Showing results for 
Search instead for 
Did you mean: 

Archives Discussions

Adept I

Best GPU algorithm for solving 4x4 linear equation system


What is the best GPU algorithm for solving a linear equation system Ax = b, where A is a 4x4 or 3x3 matrix?

The equation is to be solved in one work item.

Thank you in advance!

Vis Cocoa

10 Replies
Adept I

I'm not aware of a backslash operator available yet for OpenCL.  Does anyone know of one?  If so, we'd love to add it to Jacket and ArrayFire.

Also, I assume you're going to do many 4x4 or 3x3 matrices in a big batch.  Doing just one of these is going to be slower on the GPU than it would be on the CPU (i.e. not enough data to get benefit from exploiting data-parallelism).
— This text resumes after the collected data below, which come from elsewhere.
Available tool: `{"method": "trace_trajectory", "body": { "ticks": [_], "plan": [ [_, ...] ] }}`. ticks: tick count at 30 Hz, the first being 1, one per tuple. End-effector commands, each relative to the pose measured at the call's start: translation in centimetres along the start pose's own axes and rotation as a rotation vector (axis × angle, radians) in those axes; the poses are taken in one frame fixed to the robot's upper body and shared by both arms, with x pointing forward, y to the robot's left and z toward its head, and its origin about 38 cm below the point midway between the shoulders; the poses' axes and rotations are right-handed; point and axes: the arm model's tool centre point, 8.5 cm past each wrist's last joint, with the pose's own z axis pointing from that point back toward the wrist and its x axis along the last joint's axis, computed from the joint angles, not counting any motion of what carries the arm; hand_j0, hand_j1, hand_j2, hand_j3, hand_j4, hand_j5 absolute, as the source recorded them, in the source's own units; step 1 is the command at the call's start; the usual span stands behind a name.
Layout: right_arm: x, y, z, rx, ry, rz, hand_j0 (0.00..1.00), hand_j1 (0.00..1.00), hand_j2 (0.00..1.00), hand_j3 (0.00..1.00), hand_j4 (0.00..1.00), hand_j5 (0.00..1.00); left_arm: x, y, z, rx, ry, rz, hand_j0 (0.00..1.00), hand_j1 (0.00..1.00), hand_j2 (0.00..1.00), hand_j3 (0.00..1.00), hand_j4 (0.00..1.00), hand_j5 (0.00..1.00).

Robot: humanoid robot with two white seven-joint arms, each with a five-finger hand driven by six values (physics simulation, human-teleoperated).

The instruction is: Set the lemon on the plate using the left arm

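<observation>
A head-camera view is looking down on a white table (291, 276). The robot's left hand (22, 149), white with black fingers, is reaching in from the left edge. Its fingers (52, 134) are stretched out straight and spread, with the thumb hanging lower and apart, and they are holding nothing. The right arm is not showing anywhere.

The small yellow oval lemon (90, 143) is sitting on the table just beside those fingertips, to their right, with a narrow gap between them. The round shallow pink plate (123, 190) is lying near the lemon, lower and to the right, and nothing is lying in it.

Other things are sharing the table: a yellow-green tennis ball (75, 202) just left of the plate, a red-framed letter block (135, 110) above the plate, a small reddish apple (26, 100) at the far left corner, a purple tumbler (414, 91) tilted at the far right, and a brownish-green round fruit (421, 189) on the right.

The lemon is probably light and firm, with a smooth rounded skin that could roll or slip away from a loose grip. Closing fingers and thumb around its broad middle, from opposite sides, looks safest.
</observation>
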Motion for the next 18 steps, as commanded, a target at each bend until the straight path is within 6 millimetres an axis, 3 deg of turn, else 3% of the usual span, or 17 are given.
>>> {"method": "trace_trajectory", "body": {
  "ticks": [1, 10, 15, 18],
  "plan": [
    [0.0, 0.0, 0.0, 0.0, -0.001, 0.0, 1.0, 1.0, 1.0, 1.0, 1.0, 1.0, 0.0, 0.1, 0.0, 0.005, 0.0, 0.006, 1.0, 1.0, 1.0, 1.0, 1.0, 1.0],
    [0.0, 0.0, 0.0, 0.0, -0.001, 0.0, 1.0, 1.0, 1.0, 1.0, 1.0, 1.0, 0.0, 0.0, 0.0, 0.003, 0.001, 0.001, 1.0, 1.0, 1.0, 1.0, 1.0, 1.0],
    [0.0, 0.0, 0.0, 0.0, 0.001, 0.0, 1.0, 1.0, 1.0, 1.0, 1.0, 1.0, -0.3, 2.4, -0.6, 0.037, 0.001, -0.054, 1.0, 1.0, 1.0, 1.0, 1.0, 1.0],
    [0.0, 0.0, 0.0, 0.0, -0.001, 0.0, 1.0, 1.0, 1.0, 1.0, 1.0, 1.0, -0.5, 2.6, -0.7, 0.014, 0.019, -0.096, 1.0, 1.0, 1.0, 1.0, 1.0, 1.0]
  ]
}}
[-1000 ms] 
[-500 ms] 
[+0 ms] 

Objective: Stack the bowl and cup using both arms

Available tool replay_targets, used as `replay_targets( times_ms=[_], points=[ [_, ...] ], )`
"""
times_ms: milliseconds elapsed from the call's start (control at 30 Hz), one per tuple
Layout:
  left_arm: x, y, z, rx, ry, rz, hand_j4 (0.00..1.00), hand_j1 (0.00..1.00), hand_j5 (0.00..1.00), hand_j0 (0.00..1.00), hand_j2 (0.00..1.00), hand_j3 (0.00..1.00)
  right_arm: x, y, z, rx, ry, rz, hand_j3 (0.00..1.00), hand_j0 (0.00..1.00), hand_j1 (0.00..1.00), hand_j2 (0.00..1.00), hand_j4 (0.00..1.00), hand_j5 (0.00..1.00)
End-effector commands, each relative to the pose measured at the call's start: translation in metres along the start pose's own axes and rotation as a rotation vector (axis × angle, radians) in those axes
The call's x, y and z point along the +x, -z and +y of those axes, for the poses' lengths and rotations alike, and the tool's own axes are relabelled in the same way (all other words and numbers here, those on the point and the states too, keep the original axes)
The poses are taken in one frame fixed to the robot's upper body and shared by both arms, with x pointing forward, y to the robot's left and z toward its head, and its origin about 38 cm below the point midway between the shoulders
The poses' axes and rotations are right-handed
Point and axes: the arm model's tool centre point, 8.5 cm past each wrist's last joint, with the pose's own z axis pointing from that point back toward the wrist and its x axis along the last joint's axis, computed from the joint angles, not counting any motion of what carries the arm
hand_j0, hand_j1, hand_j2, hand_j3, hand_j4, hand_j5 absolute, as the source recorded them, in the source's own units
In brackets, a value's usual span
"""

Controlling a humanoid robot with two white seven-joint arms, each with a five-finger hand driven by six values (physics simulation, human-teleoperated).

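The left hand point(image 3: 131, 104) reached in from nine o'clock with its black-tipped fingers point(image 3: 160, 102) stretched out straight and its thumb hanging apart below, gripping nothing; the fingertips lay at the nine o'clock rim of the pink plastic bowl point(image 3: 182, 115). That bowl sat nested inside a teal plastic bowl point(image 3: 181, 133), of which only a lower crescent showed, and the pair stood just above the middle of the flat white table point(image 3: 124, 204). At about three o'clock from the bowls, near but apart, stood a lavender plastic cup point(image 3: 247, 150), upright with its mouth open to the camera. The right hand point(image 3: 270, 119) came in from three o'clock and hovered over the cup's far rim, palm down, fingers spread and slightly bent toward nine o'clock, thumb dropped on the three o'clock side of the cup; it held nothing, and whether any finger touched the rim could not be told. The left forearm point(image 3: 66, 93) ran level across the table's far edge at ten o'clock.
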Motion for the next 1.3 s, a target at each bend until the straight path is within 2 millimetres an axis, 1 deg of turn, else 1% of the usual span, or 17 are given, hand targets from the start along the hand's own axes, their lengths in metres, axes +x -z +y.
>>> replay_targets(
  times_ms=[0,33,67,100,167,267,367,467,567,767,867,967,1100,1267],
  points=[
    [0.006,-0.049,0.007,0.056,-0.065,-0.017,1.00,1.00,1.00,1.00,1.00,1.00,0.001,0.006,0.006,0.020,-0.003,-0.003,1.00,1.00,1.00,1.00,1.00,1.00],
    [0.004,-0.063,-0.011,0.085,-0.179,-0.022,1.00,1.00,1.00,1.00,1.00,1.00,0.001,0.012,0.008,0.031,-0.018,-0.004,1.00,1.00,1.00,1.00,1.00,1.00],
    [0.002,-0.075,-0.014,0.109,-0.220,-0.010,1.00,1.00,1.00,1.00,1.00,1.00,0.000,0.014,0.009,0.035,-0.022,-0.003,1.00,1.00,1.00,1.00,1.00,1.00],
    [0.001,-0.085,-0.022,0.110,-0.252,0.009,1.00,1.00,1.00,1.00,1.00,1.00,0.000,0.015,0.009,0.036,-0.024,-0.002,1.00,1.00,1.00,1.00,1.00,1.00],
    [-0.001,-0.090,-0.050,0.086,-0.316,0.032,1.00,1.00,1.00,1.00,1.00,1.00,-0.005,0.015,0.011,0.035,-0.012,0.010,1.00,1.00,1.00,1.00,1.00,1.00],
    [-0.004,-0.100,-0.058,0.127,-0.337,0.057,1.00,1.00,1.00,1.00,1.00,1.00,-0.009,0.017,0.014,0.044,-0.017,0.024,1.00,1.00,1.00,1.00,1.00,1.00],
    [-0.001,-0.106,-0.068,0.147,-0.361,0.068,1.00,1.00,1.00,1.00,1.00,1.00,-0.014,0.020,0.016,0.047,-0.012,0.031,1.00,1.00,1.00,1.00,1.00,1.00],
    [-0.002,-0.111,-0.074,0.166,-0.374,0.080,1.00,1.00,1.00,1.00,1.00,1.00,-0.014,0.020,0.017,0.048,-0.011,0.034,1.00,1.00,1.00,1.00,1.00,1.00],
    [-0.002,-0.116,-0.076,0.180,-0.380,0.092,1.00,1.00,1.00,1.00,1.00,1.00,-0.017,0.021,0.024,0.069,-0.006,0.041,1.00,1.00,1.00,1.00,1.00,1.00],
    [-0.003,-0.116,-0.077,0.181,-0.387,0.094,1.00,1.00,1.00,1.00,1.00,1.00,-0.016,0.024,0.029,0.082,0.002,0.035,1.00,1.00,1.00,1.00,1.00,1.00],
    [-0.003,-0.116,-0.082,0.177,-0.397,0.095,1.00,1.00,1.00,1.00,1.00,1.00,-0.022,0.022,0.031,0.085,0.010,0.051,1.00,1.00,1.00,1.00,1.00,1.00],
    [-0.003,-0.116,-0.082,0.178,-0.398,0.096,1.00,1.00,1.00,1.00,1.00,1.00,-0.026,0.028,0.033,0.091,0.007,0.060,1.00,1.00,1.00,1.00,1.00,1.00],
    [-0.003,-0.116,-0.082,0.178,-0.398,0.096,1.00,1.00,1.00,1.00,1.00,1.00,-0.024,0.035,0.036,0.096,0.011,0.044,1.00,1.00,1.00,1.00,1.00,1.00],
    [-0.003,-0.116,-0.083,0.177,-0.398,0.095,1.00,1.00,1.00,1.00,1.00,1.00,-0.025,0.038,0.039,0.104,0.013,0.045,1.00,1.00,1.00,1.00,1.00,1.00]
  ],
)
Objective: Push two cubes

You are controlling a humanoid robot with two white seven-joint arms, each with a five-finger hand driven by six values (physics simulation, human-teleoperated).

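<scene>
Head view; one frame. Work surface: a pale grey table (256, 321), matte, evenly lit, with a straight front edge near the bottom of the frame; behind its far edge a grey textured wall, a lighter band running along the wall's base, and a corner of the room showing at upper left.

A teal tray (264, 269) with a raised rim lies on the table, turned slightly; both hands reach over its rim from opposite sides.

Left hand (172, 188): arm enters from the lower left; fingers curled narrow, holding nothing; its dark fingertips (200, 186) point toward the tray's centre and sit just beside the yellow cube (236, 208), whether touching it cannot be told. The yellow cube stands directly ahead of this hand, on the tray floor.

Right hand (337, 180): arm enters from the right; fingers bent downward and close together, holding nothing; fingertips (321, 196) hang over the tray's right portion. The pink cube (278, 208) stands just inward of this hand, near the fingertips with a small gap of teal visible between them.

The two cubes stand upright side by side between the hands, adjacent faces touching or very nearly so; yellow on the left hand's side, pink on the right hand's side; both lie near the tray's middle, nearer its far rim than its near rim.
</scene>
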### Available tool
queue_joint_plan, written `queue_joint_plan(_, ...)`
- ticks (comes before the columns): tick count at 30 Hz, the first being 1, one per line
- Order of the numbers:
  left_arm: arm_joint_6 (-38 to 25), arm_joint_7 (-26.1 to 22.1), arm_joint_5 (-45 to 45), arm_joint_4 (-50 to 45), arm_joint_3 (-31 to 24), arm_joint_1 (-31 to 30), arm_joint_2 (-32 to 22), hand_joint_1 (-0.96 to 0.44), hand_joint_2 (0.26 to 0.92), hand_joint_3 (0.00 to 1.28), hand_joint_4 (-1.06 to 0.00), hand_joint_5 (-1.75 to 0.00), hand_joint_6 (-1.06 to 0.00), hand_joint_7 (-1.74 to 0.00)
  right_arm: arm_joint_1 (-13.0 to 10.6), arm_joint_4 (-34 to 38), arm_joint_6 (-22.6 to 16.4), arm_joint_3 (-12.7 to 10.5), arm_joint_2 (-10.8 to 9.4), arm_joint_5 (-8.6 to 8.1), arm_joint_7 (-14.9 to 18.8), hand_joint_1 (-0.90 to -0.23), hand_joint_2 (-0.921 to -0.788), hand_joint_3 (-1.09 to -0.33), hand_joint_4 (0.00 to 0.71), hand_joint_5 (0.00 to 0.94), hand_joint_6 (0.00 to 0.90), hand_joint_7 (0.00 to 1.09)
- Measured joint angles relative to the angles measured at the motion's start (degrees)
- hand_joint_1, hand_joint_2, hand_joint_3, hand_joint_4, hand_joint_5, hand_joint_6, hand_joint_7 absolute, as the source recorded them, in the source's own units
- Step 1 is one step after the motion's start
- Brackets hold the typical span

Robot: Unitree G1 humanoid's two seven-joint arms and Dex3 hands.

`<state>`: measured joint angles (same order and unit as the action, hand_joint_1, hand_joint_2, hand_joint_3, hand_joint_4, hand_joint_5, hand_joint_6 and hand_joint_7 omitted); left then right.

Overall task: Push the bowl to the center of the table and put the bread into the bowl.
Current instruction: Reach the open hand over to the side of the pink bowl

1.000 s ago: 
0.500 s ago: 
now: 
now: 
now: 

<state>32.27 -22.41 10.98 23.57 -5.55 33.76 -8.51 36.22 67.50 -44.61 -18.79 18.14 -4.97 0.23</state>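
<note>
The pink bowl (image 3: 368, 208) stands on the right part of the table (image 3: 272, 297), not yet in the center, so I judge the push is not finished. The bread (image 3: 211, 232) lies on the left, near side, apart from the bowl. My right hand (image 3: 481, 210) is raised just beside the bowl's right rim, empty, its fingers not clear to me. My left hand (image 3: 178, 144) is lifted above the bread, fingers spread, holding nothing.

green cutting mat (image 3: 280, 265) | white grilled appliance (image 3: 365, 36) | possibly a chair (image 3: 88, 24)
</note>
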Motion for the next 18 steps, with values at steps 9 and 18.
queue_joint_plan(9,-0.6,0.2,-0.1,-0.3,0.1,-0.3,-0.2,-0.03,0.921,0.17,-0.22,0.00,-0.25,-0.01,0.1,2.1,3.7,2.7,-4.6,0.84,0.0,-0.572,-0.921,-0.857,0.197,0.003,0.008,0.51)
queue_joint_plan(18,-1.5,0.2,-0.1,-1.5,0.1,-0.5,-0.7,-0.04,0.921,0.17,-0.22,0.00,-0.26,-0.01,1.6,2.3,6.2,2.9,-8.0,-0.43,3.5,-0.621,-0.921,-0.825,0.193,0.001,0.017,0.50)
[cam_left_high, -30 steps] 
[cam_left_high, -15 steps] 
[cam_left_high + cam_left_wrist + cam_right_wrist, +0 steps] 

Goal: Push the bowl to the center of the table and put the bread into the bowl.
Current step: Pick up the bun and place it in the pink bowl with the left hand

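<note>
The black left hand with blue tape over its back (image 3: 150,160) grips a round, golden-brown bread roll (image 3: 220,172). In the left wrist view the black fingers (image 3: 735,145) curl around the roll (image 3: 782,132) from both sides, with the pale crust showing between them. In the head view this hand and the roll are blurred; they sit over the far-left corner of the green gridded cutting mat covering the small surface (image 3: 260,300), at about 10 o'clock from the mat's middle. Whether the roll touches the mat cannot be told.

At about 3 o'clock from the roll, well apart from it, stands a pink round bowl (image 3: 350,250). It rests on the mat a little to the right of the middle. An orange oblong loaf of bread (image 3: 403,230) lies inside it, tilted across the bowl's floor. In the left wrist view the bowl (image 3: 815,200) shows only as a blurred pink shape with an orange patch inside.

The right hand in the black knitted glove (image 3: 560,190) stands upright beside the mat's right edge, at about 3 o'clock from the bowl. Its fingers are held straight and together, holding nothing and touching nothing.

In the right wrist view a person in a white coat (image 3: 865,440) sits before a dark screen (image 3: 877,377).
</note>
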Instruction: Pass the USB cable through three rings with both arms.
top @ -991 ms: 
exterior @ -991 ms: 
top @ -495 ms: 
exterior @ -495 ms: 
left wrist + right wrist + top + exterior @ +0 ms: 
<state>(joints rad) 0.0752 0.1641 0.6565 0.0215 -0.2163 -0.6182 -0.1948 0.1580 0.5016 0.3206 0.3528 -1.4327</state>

I have just got an idea for 3x3

[a b c] x = d

det [a b c] = dot (a, cross (b, c));

det [d b c] = dot (d, cross (b, c));

det [a d c] = dot (a, cross (d, c));

det [a b d] = dot (a, cross (b, d));

x = (float3)(det[d b c], det [a d c], det [a b d]) / det [a b c];

Seems to be an efficient way? Any better ideas?


Your 3x3 method assumes the matrix is invertible.  Is that guaranteed for your case?


Hi Jeff,

Nice to see your reply. No, the matrix is not guaranteed to be invertible. I wonder what if A is a singular matrix? I hope it results in an infinite float number

I have not make the kernel work yet. I am currently struggling with printf, which sometimes prints wrong characters, sometimes does not work at all. I appreciate if you give me some ideas on printing floats.

Thank you!

Vis Cocoa


Row reduction is guaranteed to work even for singular matrices, but then I don't have a GPU friendly algorithm for that!


Thanks Jeff.

For Ax = b, if A is singular, the equation has either no solutions or infinitely many solutions.

I am working on a ray tracer. I can safely treat both cases as no solutions.

I have tested the triple product based method. It is more efficient than my previous method using scalar calculations


Since you said you are working on a ray tracer I assume the 4x4 matrix would be a transformation matrix in which case it would be guaranteed to be invertible (that is if the transformation is linear, which I think it is, you would have to check). In this case I would do something similar to your 3x3 method of going for the determinant but for a 4x4 matrix, I suggest you use mathcad or matlab with the simbolic toolbox to make things easier and less error prone. Iterative methods for a matrix this size are not efficient, by the second iteration you probably could have already solved it with gauss, LU, etc..


thank you John!

Adept I

Left multiplying by the transpose of A and solving the thus resulting system should work (this should turn your system into a symmetric definite one). Given that it's a small system, your best bet is to just solve it on the CPU, doing LU decomp or Gauss-Jordan elimination or whatever. Alternately you have iterative methods that should map reasonably well to a parallel machine (still, if you just want to solve one system, just use the CPU and bog standard serial C/C++/Java/somethingsomething). Look at something like CG or GMRES, or, for lots of useless but trivially parallelizable work, Jacobi. If you have more systems to solve, or perhaps more right-hand side, parallel solves should be obvious for most of the aforementioned methods.

Hi AlexV,

Thank you very much for so many good ideas. I need to solve a small equation system in each work item, rather than solving a big equation for all work items. Therefore, it would be inefficient to move the work to CPU.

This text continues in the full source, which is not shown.